[Assignment] Copy nothing but the lines below, from the one with "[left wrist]" through the one with "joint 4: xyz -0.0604", exactly as written; no pictures should appear.

___ Records provided

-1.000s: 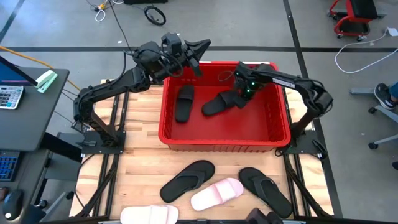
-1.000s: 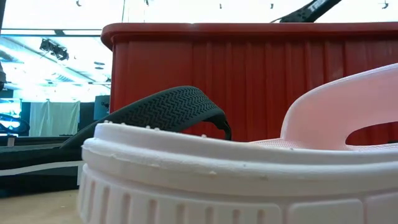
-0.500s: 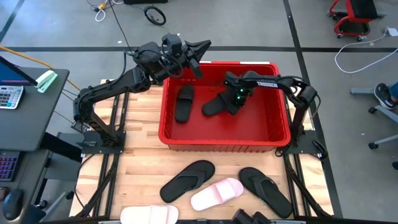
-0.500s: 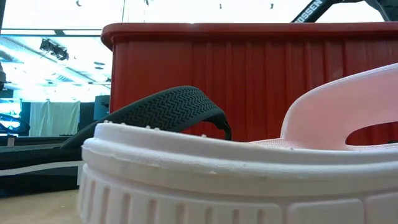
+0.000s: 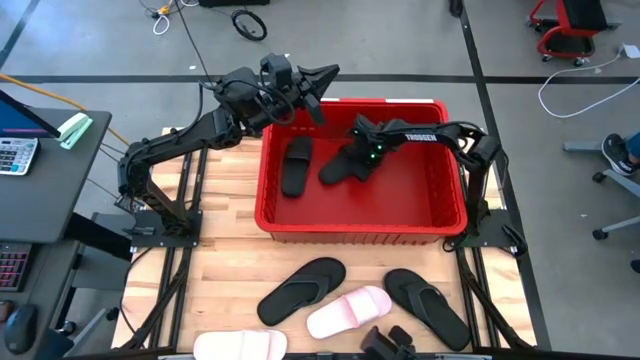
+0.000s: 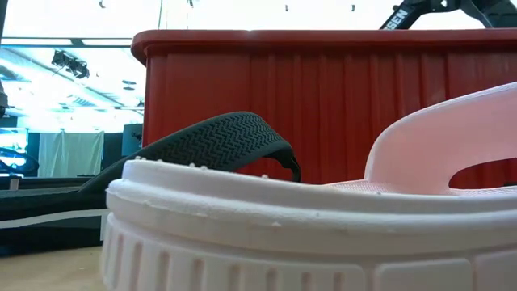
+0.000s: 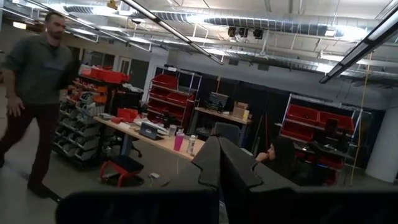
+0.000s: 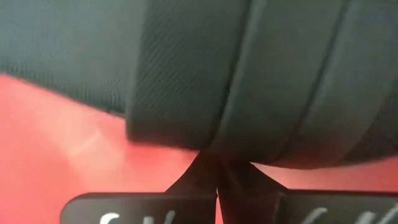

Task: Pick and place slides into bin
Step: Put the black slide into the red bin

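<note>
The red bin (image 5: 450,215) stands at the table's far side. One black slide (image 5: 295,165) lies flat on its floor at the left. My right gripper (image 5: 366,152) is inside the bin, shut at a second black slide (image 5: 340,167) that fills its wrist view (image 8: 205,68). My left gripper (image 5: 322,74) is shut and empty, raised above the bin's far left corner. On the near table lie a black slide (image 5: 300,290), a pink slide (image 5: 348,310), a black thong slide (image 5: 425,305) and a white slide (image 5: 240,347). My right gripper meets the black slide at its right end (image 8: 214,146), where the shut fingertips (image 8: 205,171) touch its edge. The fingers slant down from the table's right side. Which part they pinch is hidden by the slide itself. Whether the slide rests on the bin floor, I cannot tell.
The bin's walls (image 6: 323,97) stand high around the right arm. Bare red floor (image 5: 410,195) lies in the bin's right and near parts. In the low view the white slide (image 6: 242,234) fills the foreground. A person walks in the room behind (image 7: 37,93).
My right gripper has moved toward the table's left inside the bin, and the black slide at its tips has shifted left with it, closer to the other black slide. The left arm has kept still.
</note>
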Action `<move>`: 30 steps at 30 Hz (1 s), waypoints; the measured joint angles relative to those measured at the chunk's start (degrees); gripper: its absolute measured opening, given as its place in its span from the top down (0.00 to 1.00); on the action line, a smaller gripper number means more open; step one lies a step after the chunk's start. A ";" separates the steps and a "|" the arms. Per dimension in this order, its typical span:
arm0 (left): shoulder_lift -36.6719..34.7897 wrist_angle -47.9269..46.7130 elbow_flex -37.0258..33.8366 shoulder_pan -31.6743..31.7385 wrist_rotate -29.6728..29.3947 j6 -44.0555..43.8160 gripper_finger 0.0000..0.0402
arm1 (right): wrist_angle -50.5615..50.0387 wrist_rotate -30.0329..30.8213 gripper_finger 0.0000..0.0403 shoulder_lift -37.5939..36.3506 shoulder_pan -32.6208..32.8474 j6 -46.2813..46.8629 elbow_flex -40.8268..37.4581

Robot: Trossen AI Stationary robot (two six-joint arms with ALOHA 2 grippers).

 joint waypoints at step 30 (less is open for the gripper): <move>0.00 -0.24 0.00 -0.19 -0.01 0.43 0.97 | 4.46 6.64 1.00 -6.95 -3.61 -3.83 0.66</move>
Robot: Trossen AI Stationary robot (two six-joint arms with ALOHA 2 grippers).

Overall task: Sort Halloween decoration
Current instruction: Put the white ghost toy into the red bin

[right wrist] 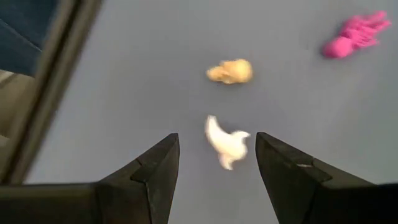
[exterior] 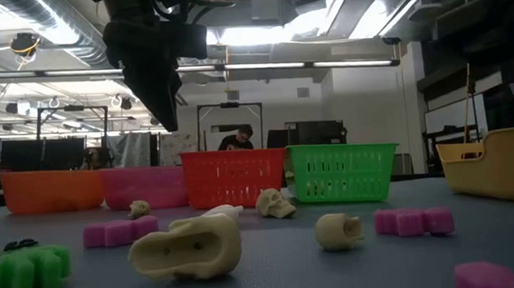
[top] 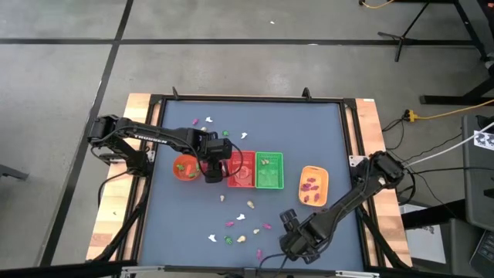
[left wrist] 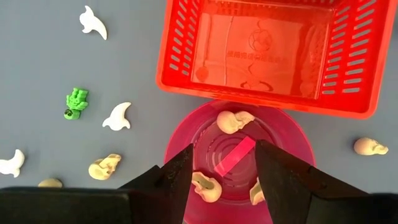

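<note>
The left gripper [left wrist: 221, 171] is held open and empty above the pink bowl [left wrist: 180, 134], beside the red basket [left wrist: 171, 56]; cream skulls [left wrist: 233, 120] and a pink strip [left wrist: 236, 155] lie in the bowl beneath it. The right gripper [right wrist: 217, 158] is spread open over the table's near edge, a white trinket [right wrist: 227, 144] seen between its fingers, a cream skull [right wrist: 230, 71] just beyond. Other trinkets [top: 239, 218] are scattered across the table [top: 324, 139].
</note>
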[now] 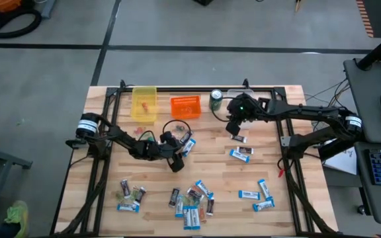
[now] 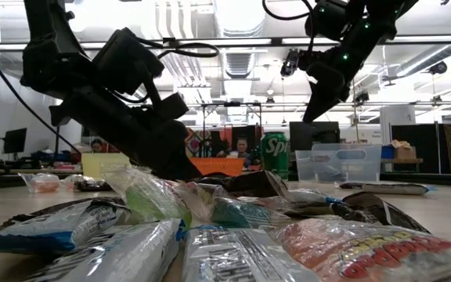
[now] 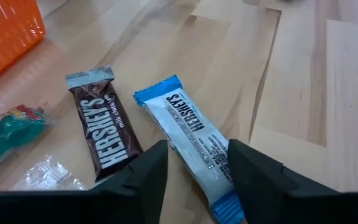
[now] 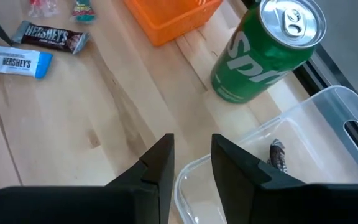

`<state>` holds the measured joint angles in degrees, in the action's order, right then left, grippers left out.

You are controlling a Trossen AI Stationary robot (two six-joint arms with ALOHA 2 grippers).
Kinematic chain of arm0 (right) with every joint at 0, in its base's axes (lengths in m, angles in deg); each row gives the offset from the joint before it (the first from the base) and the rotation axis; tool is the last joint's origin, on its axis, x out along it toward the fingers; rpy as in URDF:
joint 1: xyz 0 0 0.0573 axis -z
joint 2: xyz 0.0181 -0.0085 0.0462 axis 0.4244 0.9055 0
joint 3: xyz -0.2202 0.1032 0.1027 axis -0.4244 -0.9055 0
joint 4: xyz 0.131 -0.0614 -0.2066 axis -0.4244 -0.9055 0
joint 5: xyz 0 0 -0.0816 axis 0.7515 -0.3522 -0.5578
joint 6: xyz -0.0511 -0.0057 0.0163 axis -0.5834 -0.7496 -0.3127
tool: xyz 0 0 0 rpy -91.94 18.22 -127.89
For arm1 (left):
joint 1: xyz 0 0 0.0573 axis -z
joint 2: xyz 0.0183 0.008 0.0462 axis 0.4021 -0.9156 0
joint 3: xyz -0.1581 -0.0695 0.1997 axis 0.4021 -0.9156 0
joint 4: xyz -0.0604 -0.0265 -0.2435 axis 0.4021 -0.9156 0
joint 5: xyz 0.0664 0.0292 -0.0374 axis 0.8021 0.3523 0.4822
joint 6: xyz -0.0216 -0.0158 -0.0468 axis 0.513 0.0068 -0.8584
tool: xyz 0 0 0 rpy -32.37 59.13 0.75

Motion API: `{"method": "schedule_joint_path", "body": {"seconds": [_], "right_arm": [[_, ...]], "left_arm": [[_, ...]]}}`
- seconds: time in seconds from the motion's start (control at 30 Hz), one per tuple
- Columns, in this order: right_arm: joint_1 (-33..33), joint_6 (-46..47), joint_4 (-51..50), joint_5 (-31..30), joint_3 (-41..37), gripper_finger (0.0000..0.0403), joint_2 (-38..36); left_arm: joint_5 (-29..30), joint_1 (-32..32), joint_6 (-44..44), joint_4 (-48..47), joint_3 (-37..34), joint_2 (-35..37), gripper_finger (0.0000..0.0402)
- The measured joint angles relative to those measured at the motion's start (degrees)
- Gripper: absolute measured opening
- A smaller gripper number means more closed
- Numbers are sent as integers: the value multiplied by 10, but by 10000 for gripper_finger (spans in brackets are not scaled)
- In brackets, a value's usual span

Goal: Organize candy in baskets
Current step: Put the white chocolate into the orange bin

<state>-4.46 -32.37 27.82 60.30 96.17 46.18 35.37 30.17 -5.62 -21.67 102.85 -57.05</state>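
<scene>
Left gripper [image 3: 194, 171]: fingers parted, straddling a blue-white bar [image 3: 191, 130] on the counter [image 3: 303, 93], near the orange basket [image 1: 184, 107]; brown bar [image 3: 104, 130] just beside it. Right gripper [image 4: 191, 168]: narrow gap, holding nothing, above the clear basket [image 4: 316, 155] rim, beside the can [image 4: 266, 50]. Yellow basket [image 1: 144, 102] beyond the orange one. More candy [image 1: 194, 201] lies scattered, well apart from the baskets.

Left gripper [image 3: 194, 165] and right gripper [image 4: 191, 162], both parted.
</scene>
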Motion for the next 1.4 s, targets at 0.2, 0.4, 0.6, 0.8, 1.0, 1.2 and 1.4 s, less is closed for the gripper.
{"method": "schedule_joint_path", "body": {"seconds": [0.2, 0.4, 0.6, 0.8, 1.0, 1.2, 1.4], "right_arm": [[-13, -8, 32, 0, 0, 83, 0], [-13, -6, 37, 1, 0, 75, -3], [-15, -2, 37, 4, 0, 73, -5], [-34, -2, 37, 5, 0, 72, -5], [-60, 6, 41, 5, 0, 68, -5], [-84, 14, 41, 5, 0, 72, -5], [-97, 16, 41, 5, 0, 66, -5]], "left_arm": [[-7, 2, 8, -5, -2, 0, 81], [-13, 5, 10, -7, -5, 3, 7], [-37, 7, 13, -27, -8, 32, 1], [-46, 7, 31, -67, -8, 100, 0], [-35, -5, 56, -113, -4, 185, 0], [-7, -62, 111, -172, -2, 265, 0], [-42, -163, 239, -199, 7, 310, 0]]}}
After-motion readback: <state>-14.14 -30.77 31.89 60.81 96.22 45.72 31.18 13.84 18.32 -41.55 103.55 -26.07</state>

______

[Task solution]
[left wrist] 

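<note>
The left gripper [left wrist: 221, 171] is held open and empty above the pink bowl [left wrist: 180, 134], beside the red basket [left wrist: 171, 56]; cream skulls [left wrist: 233, 120] and a pink strip [left wrist: 236, 155] lie in the bowl beneath it. The right gripper [right wrist: 217, 158] is spread open over the table's near edge, a white trinket [right wrist: 227, 144] seen between its fingers, a cream skull [right wrist: 230, 71] just beyond. Other trinkets [top: 239, 218] are scattered across the table [top: 324, 139].
</note>
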[now] 
[now] 
[now] 
[now] 

`<state>` holds the measured joint angles in degrees, in the action's order, right then left, grippers left out.

You are controlling a Trossen AI Stationary robot (two six-joint arms with ALOHA 2 grippers).
Kinematic chain of arm0 (right) with every joint at 0, in its base's axes (lengths in m, angles in deg); each row gives the offset from the joint before it (the first from the base) and the rotation axis; tool is the last joint's origin, on its axis, x out along it toward the fingers; rpy as in URDF:
joint 1: xyz 0 0 0.0573 axis -z
joint 2: xyz 0.0181 -0.0085 0.0462 axis 0.4244 0.9055 0
joint 3: xyz -0.2202 0.1032 0.1027 axis -0.4244 -0.9055 0
joint 4: xyz 0.131 -0.0614 -0.2066 axis -0.4244 -0.9055 0
joint 5: xyz 0 0 -0.0816 axis 0.7515 -0.3522 -0.5578
joint 6: xyz -0.0511 -0.0057 0.0163 axis -0.5834 -0.7496 -0.3127
tool: xyz 0 0 0 rpy -91.94 18.22 -127.89
For arm1 (left):
joint 1: xyz 0 0 0.0573 axis -z
joint 2: xyz 0.0183 0.008 0.0462 axis 0.4021 -0.9156 0
joint 3: xyz -0.1581 -0.0695 0.1997 axis 0.4021 -0.9156 0
joint 4: xyz -0.0604 -0.0265 -0.2435 axis 0.4021 -0.9156 0

There is no more to the exercise.